EXERCISE DETAILS :: Lines from the beginning of the entries up to and including the one with "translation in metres" must be duplicated word for word; leave out all others.

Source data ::
● ● ● ●

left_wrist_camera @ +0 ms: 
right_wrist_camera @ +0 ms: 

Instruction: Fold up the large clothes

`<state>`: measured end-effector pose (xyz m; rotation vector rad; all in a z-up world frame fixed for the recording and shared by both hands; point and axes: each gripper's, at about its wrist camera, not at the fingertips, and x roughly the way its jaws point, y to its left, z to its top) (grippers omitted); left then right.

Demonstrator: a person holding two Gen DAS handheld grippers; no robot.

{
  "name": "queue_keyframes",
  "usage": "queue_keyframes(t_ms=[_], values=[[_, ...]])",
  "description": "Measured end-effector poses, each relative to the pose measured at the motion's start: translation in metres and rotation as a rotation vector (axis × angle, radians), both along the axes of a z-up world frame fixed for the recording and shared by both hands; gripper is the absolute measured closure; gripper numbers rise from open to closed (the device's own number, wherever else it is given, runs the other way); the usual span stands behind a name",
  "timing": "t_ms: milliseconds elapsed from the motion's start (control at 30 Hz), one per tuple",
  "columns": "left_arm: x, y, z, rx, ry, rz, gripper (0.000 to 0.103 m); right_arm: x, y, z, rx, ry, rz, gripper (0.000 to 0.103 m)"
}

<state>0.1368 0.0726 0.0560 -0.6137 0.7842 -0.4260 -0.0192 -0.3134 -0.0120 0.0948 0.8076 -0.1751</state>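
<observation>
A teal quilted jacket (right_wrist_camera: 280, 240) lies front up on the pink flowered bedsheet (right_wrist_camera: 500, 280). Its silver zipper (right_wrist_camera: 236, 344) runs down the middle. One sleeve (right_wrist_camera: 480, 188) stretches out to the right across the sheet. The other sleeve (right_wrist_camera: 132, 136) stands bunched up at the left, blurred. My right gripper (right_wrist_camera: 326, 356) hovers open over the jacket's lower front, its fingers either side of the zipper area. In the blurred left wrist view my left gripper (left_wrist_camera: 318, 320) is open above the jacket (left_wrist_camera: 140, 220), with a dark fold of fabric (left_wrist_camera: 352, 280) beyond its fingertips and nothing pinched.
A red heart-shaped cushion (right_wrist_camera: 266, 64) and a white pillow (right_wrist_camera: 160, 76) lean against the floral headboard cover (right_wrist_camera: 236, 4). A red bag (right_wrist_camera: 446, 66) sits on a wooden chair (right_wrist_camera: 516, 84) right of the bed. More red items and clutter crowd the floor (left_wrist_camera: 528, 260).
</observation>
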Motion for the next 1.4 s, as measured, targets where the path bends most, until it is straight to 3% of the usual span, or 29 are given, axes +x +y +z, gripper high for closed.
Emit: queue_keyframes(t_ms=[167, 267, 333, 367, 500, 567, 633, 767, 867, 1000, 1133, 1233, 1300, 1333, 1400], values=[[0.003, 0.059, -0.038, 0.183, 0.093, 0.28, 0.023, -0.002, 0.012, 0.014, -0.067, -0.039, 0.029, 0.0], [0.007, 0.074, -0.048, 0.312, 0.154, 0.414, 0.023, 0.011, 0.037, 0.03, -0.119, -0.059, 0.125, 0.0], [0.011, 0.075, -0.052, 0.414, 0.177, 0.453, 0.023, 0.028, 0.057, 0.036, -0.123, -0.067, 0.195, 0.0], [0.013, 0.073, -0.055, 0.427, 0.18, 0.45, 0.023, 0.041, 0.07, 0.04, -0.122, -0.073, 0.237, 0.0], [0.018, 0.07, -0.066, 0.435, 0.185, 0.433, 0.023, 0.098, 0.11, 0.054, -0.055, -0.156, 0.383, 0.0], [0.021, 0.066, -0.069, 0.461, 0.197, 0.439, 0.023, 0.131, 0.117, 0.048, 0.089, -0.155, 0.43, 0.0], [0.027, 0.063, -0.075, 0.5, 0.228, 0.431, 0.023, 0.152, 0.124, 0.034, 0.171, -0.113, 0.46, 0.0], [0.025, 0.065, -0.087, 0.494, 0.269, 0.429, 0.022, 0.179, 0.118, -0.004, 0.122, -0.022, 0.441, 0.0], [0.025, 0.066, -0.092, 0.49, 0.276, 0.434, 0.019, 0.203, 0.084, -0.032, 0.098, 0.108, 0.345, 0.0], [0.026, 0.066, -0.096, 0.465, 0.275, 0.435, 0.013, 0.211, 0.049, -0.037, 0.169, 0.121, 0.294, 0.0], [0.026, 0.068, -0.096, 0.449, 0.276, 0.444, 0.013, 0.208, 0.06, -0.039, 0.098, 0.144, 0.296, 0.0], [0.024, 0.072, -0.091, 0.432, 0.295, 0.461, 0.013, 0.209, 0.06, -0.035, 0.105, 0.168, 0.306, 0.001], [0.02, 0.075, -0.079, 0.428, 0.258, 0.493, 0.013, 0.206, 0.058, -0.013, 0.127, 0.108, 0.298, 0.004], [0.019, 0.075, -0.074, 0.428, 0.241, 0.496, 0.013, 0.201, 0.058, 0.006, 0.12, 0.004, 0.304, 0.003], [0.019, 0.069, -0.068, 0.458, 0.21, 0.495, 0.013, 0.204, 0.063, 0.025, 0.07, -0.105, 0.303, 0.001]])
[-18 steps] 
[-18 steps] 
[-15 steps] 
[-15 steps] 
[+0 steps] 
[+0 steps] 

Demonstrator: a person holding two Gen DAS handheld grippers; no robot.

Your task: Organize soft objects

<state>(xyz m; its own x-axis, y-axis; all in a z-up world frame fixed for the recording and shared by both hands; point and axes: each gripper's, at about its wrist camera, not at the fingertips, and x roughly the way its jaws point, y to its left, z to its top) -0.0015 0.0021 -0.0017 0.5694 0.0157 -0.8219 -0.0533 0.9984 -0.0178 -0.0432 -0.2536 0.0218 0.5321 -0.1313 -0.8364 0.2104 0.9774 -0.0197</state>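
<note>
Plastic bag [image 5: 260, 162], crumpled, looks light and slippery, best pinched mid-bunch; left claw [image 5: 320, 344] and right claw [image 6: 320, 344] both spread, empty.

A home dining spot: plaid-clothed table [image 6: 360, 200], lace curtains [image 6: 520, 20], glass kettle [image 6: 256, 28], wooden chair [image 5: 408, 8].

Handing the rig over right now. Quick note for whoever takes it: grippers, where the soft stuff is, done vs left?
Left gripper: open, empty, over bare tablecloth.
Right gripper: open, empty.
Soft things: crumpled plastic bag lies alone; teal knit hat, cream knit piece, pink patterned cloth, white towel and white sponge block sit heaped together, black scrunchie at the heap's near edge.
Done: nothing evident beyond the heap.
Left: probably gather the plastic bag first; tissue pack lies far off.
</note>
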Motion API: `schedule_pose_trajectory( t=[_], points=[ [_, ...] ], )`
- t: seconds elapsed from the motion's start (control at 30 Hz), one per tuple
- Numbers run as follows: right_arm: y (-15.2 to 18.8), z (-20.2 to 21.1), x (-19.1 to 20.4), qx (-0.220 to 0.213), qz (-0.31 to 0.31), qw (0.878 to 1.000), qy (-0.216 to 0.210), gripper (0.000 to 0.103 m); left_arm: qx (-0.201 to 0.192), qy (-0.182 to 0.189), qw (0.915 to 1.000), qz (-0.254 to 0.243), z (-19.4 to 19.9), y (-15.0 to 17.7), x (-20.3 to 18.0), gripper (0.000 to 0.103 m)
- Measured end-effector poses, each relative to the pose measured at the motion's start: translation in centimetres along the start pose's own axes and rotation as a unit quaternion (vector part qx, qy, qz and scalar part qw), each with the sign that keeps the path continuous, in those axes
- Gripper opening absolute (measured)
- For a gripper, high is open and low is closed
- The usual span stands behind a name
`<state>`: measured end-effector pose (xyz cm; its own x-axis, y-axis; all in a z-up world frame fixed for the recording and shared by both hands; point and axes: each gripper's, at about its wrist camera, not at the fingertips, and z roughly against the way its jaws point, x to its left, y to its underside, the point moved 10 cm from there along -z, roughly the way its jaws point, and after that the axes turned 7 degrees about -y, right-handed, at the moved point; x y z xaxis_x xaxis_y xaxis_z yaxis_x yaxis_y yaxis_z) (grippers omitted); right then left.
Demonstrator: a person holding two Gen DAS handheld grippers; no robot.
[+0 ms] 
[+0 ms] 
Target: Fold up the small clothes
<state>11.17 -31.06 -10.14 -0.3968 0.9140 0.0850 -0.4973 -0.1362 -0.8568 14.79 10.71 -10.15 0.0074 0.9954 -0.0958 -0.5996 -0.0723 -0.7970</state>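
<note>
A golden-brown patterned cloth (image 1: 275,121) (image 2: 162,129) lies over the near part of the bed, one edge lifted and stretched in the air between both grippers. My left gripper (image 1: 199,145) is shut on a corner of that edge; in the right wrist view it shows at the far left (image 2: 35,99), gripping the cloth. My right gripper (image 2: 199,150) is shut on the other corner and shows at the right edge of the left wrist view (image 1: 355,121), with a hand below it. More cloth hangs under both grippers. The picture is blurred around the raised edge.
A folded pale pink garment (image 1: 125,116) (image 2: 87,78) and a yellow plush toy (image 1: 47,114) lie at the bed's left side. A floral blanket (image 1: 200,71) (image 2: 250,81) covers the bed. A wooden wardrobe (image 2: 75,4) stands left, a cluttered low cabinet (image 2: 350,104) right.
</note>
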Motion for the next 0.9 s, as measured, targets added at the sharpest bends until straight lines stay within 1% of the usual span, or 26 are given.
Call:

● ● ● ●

OUTPUT FOR THIS EXERCISE ::
left_wrist_camera @ +0 ms: 
right_wrist_camera @ +0 ms: 

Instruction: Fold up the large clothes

`<state>`: measured end-effector pose (xyz m; rotation vector rad; all in a z-up world frame fixed for the recording and shared by both hands; point and axes: each gripper's, at about its wrist camera, not at the fingertips, and x roughly the way its jaws point, y to its left, z to its top) (grippers omitted); left then right.

Demonstrator: a person holding two Gen DAS handheld grippers; no robot.

{
  "name": "queue_keyframes",
  "usage": "queue_keyframes(t_ms=[_], values=[[_, ...]])",
  "description": "Measured end-effector poses, each relative to the pose measured at the motion's start: translation in metres and rotation as a rotation vector (axis × angle, radians), both along the axes of a z-up world frame fixed for the recording and shared by both hands; gripper is the absolute measured closure; gripper numbers rise from open to closed (the device's own number, wherever else it is given, runs the other way); the usual span stands behind a name",

The output is done.